Academic journal article Washington International Law Journal

The Criminal Mind: Neuroscientific Evidence as a Mitigating Factor in Sentencing in New South Wales, Australia

Academic journal article Washington International Law Journal

The Criminal Mind: Neuroscientific Evidence as a Mitigating Factor in Sentencing in New South Wales, Australia

Article excerpt


On June 4, 2011 at 1:30 a.m. in New South Wales, Australia, 35-yearold Taskin Aslan approached the complainant as she walked toward a hotel.1 Aslan put his arm around her shoulders and forced her toward the entrance of a nearby church.2 He then sexually assaulted the complainant.3

Aslan's alcoholic father abused him as a child.4 He began using drugs and alcohol at age twelve, and had a lengthy criminal history by the age of eighteen.5 In his mid-twenties, Aslan was involved in two motor vehicle accidents, after which neurological assessments revealed brain damage.6 Soon after the accidents, a clinical neuropsychologist reported that Aslan's dysfunction in executive control,7 including inhibition difficulties, was consistent with post-concussional disorder associated with traumatic brain injury.8 In 2012, psychiatrist, Dr.

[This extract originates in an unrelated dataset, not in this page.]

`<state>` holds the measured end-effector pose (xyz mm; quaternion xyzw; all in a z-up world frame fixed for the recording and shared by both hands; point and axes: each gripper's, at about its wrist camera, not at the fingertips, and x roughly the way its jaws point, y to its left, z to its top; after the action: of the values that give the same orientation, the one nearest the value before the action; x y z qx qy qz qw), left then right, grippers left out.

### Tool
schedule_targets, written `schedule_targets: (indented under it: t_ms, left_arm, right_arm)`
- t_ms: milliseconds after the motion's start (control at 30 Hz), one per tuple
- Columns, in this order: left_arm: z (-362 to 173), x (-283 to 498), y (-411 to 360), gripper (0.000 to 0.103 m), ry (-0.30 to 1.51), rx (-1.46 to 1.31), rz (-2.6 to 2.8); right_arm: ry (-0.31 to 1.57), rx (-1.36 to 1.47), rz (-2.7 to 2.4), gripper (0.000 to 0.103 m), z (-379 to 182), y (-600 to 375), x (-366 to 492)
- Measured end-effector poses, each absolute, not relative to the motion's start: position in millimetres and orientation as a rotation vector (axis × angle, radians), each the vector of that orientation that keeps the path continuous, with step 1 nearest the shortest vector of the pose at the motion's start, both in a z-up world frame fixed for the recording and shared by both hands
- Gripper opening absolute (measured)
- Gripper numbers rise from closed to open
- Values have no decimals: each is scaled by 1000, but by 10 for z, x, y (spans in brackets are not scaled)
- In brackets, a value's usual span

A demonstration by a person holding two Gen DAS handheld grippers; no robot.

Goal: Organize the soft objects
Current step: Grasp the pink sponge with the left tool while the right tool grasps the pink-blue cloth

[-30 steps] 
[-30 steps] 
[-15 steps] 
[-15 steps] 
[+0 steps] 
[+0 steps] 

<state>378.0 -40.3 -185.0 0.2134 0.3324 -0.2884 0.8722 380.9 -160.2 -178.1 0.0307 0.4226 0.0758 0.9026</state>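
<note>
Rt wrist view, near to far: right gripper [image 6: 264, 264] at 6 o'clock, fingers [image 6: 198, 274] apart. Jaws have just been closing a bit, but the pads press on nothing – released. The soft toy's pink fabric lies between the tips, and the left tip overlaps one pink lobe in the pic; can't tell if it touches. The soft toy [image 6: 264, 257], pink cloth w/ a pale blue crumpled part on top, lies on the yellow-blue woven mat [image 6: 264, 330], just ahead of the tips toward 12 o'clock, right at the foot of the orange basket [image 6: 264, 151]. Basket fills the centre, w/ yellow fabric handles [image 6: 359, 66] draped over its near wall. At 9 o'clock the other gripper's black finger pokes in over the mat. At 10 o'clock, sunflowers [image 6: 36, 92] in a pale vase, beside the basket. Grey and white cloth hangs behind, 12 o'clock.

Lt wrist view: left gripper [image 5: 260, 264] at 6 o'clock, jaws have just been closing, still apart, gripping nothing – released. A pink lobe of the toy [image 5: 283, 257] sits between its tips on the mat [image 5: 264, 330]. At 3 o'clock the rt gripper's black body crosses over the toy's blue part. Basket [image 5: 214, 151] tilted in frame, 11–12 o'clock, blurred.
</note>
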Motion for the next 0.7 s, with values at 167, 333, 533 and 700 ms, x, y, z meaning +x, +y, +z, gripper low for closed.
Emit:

Allnutt, reported that Aslan possibly suffered ongoing cognitive difficulties as a consequence of his head injury, such as impulsivity and poor judgment.9 The Court of Criminal Appeal affirmed the District Court's holding that Aslan's brain injury did not directly influence the commission of the 2011 offense and upheld the aggregated sentence of a non-parole period of six years10 for one count of indecent assault, one of attempted sexual intercourse without consent, and two of sexual intercourse without consent.11

Modern brain science, including neuroimaging technologies and advanced neurological assessments as reflected in Mr. Aslan's case, has materialized on the legal scene primarily over the last decade due to the emerging12 field of Law and Neuroscience known as "Neurolaw."13 In Law and Neuroscience, Professor of Law and Biology at Vanderbilt University and Director of the MacArthur Foundation on Law and Neuroscience, Owen Jones, attributes the rise of Neurolaw to two factors: the nature of the legal system and advancements in cognitive neuroscience.14 Criminal law in particular largely revolves around the defendant's state of mind because it requires both a bad act and a culpable state of mind.15 It raises questions such as, what were the intentions of the alleged offender? Is the defendant morally responsible? Did the defendant have the capacity to act differently?16 Many relevant inquiries concerning the culpability of the defendant therefore require, to varying degrees, an analysis of the defendant's cognitive abilities,17 an assessment of which may suggest, for example, that the defendant has impaired impulse control.18

Technological developments related to brain imaging make available objective, reliable information about the structural and functional aspects of the brain that may aid judges and juries in understanding a defendant's state of mind.19 Namely, cognitive neuroscience may speak to two aspects of criminal responsibility: intention and sanity.20 However, as Professor Jones asserts, the legal system must find a way to interpret neuroscientific evidence in a way that is appropriate because "[Neuroscience] is one of those things that holds both promise and terror for the legal system."21

Professor Jones' concerns about the nebulous future of neuroscience in the courtroom contribute to an understanding of why sentencing judges in New South Wales, Australia are not using neurological evidence of offenders' cognitive impairments to substantially mitigate their sentences, even though they have the discretionary power to do so. The Law School at the University of Sydney in Australia and Sydney's Macquarie University created an Australian Neurolaw Database in 2015, which contains case law involving the use of neuroscientific evidence in sentencing.22 Many of the criminal law-related cases maintained in the Database were decided in New South Wales, a southeastern state in Australia, which is where I focus my analysis.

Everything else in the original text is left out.